Every line in the listing that holds "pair" counts once; state the total and nothing more.

★ ★ ★ ★

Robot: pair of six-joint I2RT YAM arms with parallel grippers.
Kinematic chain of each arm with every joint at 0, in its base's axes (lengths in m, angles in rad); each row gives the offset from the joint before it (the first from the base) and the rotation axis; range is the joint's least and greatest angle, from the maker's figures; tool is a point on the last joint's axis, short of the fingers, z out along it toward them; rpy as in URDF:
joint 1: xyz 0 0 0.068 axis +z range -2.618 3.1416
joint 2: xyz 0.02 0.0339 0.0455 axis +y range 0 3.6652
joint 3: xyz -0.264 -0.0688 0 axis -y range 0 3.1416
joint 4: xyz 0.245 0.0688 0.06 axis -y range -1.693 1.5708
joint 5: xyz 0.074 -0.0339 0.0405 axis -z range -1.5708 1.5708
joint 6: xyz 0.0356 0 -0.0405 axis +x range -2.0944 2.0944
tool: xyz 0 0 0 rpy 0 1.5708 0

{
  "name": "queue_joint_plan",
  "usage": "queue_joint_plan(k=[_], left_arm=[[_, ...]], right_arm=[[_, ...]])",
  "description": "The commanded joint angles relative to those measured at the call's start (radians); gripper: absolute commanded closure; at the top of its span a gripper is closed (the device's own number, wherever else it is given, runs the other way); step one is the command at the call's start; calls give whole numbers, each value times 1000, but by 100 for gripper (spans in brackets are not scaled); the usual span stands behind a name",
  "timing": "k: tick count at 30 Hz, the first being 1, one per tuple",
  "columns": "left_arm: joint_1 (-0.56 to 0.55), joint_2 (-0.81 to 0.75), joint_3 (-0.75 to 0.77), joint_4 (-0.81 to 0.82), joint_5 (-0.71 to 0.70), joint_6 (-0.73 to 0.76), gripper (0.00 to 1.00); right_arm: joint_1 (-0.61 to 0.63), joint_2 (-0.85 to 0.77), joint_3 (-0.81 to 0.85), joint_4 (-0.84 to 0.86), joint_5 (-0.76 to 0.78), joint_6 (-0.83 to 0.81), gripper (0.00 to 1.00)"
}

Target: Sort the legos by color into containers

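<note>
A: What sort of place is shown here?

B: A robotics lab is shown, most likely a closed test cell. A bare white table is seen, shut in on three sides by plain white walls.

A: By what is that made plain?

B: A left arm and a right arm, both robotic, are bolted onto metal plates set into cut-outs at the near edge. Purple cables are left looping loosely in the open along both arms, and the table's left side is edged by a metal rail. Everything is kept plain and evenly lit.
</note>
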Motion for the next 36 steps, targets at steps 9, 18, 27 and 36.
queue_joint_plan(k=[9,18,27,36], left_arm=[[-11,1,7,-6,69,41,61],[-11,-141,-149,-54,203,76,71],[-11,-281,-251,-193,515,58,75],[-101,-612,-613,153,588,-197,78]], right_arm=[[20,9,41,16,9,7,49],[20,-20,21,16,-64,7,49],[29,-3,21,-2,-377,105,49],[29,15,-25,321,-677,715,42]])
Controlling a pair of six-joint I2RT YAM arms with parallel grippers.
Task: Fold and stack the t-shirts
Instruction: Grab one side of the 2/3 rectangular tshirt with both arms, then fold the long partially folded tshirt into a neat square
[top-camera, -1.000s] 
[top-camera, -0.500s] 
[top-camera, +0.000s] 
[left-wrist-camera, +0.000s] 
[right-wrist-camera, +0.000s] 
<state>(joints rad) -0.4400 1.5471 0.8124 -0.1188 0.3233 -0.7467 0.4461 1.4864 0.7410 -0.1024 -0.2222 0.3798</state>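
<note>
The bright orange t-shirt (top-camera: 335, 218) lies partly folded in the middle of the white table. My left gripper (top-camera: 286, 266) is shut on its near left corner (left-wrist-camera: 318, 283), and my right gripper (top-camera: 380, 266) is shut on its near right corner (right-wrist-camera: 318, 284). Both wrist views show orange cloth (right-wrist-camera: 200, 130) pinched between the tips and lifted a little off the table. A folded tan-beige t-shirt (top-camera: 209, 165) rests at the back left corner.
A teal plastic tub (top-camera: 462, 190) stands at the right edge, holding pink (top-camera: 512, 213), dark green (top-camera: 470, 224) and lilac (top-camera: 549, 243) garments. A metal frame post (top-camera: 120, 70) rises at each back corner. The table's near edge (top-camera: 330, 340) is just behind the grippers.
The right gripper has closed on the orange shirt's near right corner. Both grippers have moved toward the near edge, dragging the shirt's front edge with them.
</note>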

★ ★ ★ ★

REPLY: 2